Tuesday, March 8, 2022 - 11:00 to 12:00
Ning Ning (Patricia), Postdoctoral Research Fellow, Department of Statistics, University of Michigan, Ann Arbor
Statistics Seminar
Zoom

To join via Zoom: To join this seminar, please request Zoom connection details from headsec [at] stat.ubc.ca

Title: Iterated Block Particle Filter for High-dimensional Parameter Learning: Beating the Curse of Dimensionality

Abstract: Parameter learning for high-dimensional, partially observed, and nonlinear stochastic processes is a methodological challenge.

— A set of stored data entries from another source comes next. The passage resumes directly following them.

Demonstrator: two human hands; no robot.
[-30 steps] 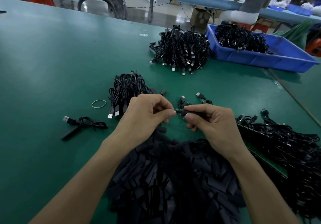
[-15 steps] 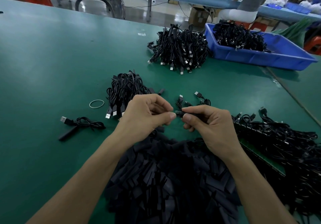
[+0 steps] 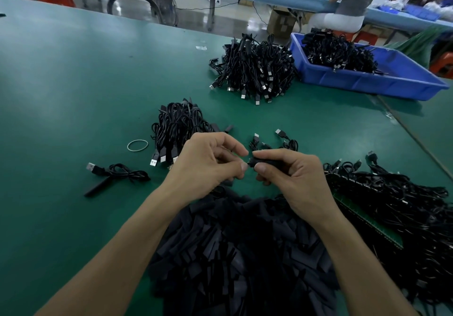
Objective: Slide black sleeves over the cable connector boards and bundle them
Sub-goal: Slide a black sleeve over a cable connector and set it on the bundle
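My right hand (image 3: 294,178) has its grip pinched round a black sleeve (image 3: 268,161), thumb under and forefinger over, at frame centre. My left hand (image 3: 206,166) meets it fingertip to fingertip. Its grip pinches what looks like the connector board (image 3: 250,163) at the sleeve's mouth, though that's too small to be sure. I'd hold the sleeve straight and feed the board in squarely, without twisting. The heap of sleeves (image 3: 240,254) lies just below both wrists on the bench (image 3: 73,82). A rubber band (image 3: 137,145) and cable bundle (image 3: 179,124) sit left of centre.
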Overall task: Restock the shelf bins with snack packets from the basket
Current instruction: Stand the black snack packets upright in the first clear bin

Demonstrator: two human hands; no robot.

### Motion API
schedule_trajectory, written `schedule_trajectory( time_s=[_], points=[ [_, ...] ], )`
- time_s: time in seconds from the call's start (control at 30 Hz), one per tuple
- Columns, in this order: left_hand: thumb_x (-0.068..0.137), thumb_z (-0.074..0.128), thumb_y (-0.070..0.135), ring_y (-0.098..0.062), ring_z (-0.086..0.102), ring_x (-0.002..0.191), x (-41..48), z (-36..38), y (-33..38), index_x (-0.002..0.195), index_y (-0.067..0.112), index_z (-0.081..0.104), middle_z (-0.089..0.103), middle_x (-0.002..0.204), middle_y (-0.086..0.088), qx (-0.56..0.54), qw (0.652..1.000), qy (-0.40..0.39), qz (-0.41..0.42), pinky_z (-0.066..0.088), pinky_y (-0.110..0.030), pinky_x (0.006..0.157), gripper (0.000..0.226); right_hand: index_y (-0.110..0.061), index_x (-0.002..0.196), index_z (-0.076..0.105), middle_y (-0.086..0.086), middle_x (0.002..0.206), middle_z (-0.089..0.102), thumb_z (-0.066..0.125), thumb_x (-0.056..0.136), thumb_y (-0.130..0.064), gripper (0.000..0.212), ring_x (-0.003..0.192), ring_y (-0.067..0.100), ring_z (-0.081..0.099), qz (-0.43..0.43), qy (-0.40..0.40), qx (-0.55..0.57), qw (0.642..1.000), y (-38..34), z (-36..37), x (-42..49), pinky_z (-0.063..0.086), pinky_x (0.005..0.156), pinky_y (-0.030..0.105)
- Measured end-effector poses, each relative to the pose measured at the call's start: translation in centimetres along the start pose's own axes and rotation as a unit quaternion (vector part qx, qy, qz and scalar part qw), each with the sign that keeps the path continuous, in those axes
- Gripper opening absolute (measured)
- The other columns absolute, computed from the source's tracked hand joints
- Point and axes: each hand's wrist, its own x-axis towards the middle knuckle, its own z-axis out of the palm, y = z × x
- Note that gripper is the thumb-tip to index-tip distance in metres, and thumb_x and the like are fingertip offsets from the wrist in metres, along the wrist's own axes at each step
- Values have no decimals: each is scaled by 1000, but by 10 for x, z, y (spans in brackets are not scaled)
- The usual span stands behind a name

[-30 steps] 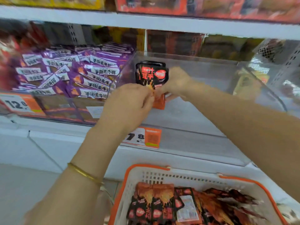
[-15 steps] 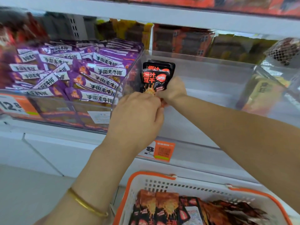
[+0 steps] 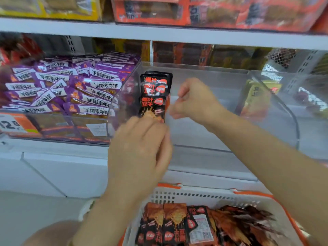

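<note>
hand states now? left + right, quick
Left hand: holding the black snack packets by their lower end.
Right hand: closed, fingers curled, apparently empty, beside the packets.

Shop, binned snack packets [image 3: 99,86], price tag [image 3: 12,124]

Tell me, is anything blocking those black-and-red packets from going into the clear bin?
Nothing visible does. The black-and-red packets already stand upright inside the clear bin, against its left wall. The left hand is at their lower end, and the right hand sits just to their right, not in their way.
</note>
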Motion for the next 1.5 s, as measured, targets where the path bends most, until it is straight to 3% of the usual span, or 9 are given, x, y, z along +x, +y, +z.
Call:
schedule_trajectory(
  time_s=[0.17,0.3,0.57,0.87,0.97,1.07,1.27,1.37,1.5],
  points=[
    [85,46,23,-25,54,64,-56,13,41,67,13,61,57,65,-1,-37,986,-164,-13,40,-36,55,26,-8,75,52,13,68,55,65,76,16,27,56,23,67,27,-141,99,985,30,-48,-120,59,55,33],
    [85,45,29,-24,57,64,-77,42,52,64,17,57,56,64,1,12,946,-323,-13,40,-30,49,27,-6,89,60,12,81,64,63,81,5,14,75,30,70,210,-274,-122,931,132,-26,-138,59,68,34],
    [95,38,31,-19,55,84,-91,76,58,84,19,56,59,89,2,-4,912,-409,-33,47,-36,68,24,-7,128,44,13,130,50,68,85,-28,54,121,31,48,283,-312,-469,776,286,29,-195,46,92,38],
    [86,57,45,-9,53,93,-91,84,61,104,26,59,55,102,11,-103,860,-497,-52,43,-25,67,26,9,85,60,12,76,57,52,81,3,11,73,23,56,290,-148,-137,935,245,1,-146,40,59,25],
    [69,71,58,-7,37,113,-98,80,69,126,25,41,37,122,10,-130,801,-584,-10,36,-22,89,73,9,94,57,19,81,58,54,82,13,13,67,26,59,389,-90,185,898,214,-3,-142,50,53,29],
    [78,69,45,-11,36,113,-98,76,75,122,20,44,37,122,5,-107,863,-491,49,34,-22,89,57,5,101,56,21,93,60,54,85,13,18,73,26,62,433,-105,331,832,192,-4,-145,57,54,31],
    [86,65,20,-13,58,86,-64,49,54,100,20,64,63,88,8,-187,903,-369,-113,44,-26,75,14,-9,129,53,4,125,59,52,92,-45,52,114,22,57,299,-101,66,946,158,-17,-153,45,100,38],
    [81,70,14,1,52,72,-38,26,48,93,18,67,59,75,17,-225,912,-300,-167,37,-12,67,13,-15,114,64,10,112,70,47,81,-65,62,105,30,65,224,-194,195,935,125,-34,-155,49,96,48],
    [80,73,14,0,59,79,3,-2,36,91,27,63,64,88,9,-302,908,-219,-189,49,-23,78,20,-9,97,66,1,87,71,74,78,-10,21,79,14,67,18,-221,124,967,70,-50,-137,56,74,30]
  ],
)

Spatiotemporal disease transmission systems provide examples of such processes giving rise to open inference problems. We propose the iterated block particle filter (IBPF) algorithm for learning high-dimensional parameters over graphical state space models with general state spaces, measures, transition densities and graph structure. Theoretical performance guarantees are obtained on beating the curse of dimensionality (COD), algorithm convergence, and likelihood maximization. Experiments on a highly nonlinear and non-Gaussian spatiotemporal model for measles transmission reveal that the iterated ensemble Kalman filter algorithm (Li et al. (2020), Science) is ineffective and the iterated filtering algorithm (Ionides et al. (2015), PNAS) suffers from the COD, while our IBPF algorithm beats COD consistently across various experiments with different metrics.